> [Problem description]: Nothing but the lines below from the one with "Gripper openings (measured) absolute" through the one with "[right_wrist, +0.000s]" should be output, each exactly as given, and no pictures.

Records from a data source

★ ★ ★ ★ ★

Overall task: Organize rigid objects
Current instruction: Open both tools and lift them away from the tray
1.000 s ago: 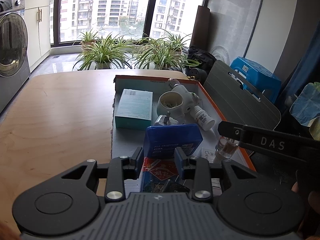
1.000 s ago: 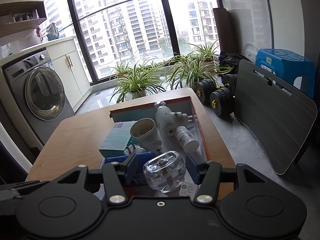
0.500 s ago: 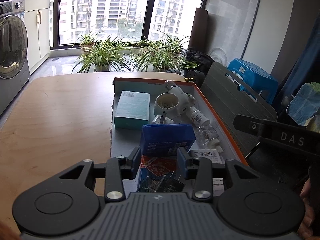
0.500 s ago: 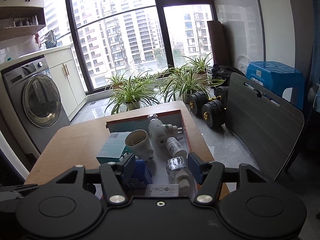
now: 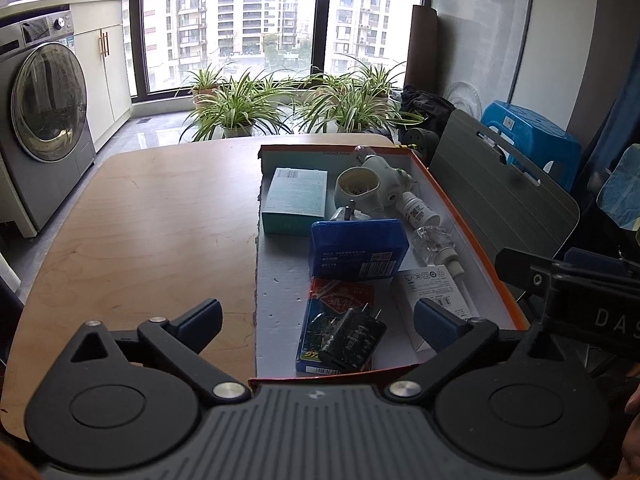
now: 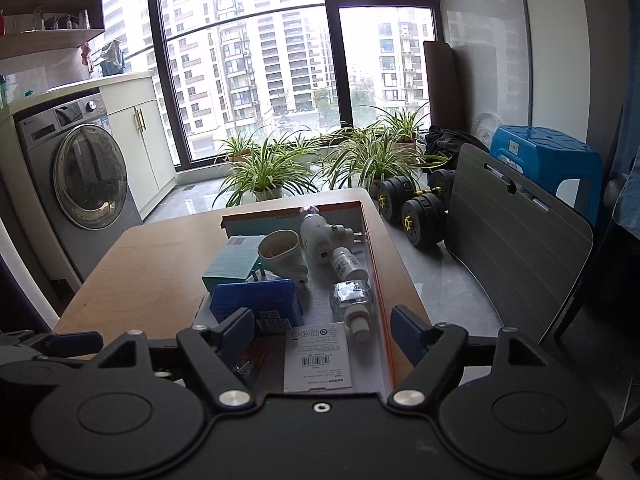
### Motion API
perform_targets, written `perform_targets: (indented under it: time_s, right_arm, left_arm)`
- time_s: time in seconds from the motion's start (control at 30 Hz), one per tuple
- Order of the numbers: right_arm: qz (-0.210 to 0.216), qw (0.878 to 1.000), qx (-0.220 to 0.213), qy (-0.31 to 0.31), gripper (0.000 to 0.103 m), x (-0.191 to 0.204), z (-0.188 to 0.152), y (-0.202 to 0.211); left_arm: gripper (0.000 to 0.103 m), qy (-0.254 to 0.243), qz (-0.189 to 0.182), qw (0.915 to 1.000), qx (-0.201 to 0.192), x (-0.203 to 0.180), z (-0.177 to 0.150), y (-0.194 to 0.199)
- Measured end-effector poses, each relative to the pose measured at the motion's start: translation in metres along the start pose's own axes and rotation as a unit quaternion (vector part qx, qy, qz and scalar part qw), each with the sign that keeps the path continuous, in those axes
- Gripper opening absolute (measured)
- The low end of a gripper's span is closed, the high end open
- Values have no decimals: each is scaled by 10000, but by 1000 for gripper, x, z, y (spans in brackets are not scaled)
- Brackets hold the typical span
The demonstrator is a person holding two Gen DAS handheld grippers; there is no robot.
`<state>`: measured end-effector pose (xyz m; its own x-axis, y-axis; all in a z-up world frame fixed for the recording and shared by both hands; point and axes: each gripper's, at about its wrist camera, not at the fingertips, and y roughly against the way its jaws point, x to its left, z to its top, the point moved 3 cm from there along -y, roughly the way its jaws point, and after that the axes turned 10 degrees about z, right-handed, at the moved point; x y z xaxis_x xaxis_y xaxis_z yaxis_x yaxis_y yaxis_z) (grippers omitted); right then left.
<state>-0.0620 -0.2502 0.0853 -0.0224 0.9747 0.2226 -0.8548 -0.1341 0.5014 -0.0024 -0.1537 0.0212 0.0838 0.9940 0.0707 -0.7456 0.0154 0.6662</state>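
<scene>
Opening: left gripper (image 5: 316,318) has its jaws spreading wide, above the near end of the tray, its pads pressing nothing.
Right gripper: right gripper (image 6: 322,330) also has its jaws opening, with nothing pinched; the tray's near right part shows between its fingers.
Tray: orange-rimmed tray (image 5: 476,240) with a white floor sits on the right half of the wooden surface (image 5: 160,220).
Near end: black plug adapter (image 5: 352,340) lies on top of a red and blue card pack (image 5: 340,300), just beside a white labelled packet (image 5: 434,288).
Middle: blue box (image 5: 358,252) lies flat, beyond the card pack and touching it.
Right side: clear bottle (image 6: 352,300) lies on its side along the tray's right wall, white cap toward the camera; a small white bottle (image 6: 348,264) lies just beyond it.
Far end: teal box (image 5: 296,200) at the left, white cup-shaped piece (image 5: 356,188) beside it, white fitting (image 6: 320,236) behind.
</scene>
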Motion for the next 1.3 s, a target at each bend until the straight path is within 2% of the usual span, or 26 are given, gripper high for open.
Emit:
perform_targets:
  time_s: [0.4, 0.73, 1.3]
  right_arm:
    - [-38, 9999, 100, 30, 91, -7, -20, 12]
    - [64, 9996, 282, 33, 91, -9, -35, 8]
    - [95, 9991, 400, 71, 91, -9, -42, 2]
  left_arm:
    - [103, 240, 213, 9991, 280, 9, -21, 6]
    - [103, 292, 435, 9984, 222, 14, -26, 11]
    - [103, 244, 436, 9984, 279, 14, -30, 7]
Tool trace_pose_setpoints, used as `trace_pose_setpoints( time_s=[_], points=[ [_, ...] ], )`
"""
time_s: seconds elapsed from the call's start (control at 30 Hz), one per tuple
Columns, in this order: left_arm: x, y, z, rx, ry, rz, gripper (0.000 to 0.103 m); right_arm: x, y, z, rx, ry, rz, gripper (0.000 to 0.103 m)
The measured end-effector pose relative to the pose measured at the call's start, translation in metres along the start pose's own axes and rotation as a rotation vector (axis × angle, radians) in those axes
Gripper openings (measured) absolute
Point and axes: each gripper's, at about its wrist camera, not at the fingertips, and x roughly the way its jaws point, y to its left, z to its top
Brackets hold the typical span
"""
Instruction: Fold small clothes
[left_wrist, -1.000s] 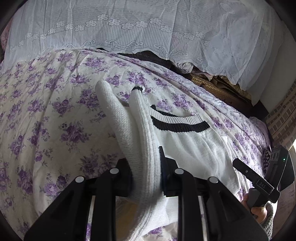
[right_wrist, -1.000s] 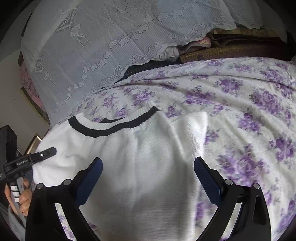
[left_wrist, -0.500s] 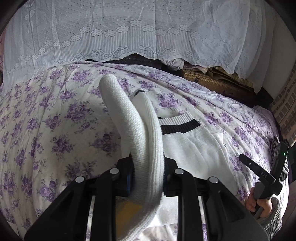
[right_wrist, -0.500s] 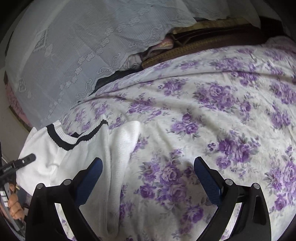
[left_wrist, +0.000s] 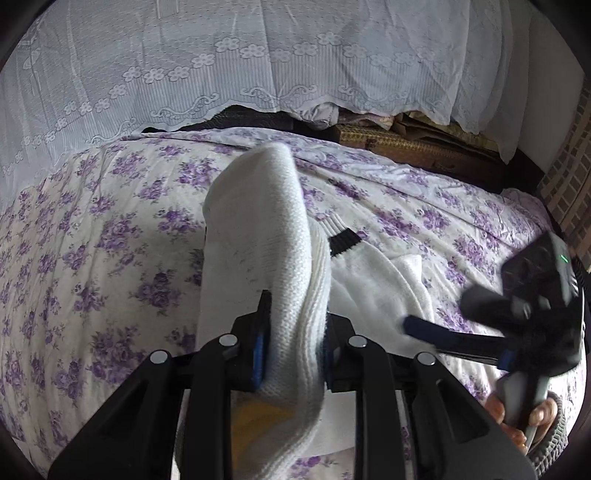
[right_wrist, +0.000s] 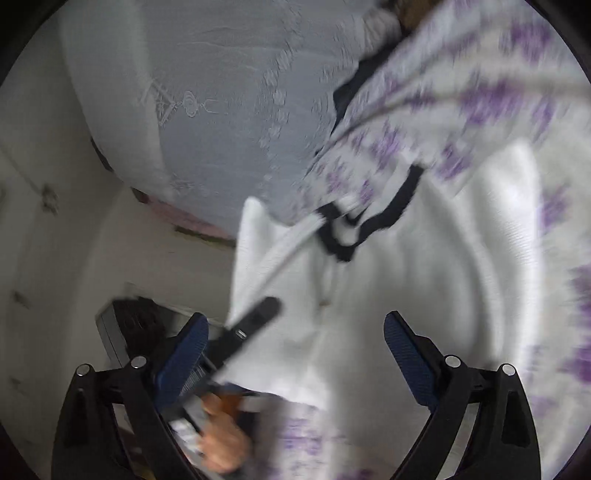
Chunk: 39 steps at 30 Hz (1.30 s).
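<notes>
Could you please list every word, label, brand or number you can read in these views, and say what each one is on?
None can be read.
The right gripper and its handle are motion-blurred; only a green light shows.
The left gripper is blurred, any marking on it illegible.
The white sweater and floral bedsheet bear no text.
</notes>
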Motion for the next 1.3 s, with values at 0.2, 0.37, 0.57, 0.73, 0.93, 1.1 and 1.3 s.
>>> trace_pose_setpoints(
  time_s=[0.2,0.37,0.57,0.73,0.93,1.1,1.3],
  points=[
    [0.013,-0.038,-0.019,0.092,0.014,0.044,0.021,0.024,0.002,0.017,0.029,0.021,0.040,0.097],
    [0.022,-0.059,-0.027,0.140,0.019,0.099,0.021,0.030,0.000,0.024,-0.056,0.008,-0.065,0.039],
    [0.007,-0.083,-0.014,0.133,-0.008,0.111,0.021,0.002,0.031,0.030,-0.238,-0.063,-0.109,0.023],
    [0.016,-0.104,-0.003,0.071,-0.001,0.096,0.023,-0.016,0.024,0.045,-0.237,-0.101,-0.120,0.023],
    [0.055,-0.121,-0.010,0.003,0.063,0.023,0.024,-0.037,-0.017,0.061,-0.138,-0.138,-0.228,0.018],
    [0.064,-0.118,-0.025,-0.017,0.073,-0.094,0.023,-0.036,-0.058,0.067,-0.026,-0.111,-0.278,0.017],
    [0.003,-0.097,-0.039,0.026,-0.010,-0.170,0.057,-0.038,-0.051,0.065,-0.040,-0.122,-0.292,0.023]
  ],
)
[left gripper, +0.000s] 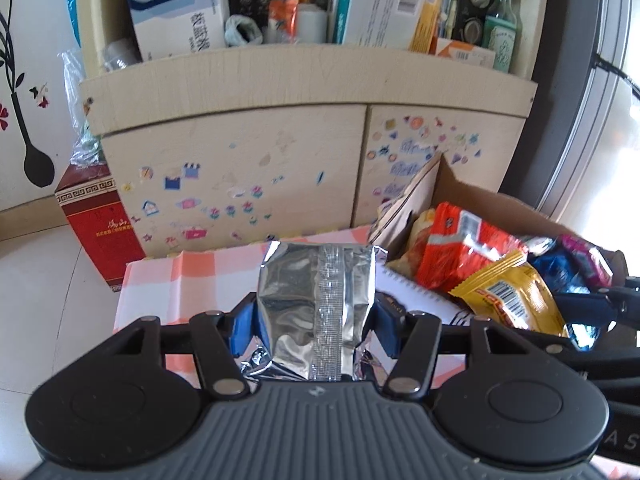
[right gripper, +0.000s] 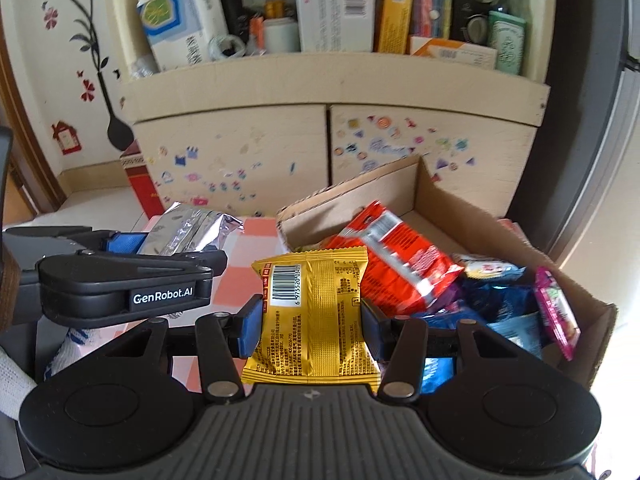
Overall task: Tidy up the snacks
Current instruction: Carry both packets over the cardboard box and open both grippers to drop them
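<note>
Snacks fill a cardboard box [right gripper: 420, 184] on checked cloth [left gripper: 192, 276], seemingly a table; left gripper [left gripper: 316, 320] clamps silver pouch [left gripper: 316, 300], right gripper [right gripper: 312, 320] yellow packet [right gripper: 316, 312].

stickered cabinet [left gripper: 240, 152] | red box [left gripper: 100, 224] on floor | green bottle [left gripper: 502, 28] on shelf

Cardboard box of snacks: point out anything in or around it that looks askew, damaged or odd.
In the cardboard box the packets lie jumbled, not in rows: the red packet is tilted over the others and a pink packet leans on edge against the right wall. The box's left flap looks bent. Nothing seems spilled or torn.
</note>
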A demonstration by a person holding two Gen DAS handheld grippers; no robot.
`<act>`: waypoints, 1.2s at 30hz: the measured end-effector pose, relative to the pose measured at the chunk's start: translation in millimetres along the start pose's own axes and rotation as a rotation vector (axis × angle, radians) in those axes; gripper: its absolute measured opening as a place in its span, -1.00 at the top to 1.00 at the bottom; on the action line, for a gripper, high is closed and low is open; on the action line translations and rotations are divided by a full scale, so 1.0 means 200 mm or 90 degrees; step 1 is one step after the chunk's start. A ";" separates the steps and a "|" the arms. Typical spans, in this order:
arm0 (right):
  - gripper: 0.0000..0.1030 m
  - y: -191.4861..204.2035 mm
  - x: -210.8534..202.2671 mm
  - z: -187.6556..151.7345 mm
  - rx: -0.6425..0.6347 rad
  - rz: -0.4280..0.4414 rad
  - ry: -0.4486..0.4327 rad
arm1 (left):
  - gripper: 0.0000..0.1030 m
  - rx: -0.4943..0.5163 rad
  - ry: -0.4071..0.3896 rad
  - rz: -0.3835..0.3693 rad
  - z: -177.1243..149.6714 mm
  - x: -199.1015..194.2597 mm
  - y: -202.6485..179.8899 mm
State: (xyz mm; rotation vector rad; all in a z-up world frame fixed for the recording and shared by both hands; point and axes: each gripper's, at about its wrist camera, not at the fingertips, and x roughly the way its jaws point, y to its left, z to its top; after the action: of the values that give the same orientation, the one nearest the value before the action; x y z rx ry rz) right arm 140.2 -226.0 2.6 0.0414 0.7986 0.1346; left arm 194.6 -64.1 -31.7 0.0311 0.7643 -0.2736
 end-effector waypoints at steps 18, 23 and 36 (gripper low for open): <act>-0.11 -0.35 -0.21 0.12 0.104 -0.046 -0.089 | -0.14 -0.013 -0.038 -0.068 0.13 -0.04 -0.22; -0.11 -0.48 -0.25 0.14 0.162 -0.058 -0.108 | -0.14 -0.004 -0.046 -0.108 0.17 -0.03 -0.31; -0.11 -0.65 -0.21 0.12 0.253 -0.099 -0.104 | -0.14 0.032 -0.039 -0.166 0.23 0.11 -0.54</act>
State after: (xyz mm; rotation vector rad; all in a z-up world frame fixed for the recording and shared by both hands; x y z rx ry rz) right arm 141.0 -359.3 38.3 0.3607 0.6533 -0.1745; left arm 212.8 -178.5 -5.3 -0.0300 0.7002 -0.5385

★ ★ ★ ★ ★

> [Task result]:
Gripper openings (measured) absolute
Point and axes: each gripper's, at about its wrist camera, not at the fingertips, and x roughly the way its jaws point, y to its left, z to its top
Brackets hold the typical span
"""
Instruction: Fold small clothes
[left_wrist, -1.000s] 
[right_wrist, -1.000s] 
[left_wrist, -0.500s] 
[right_wrist, -0.500s] 
[left_wrist, +0.000s] 
[right_wrist, +0.000s] 

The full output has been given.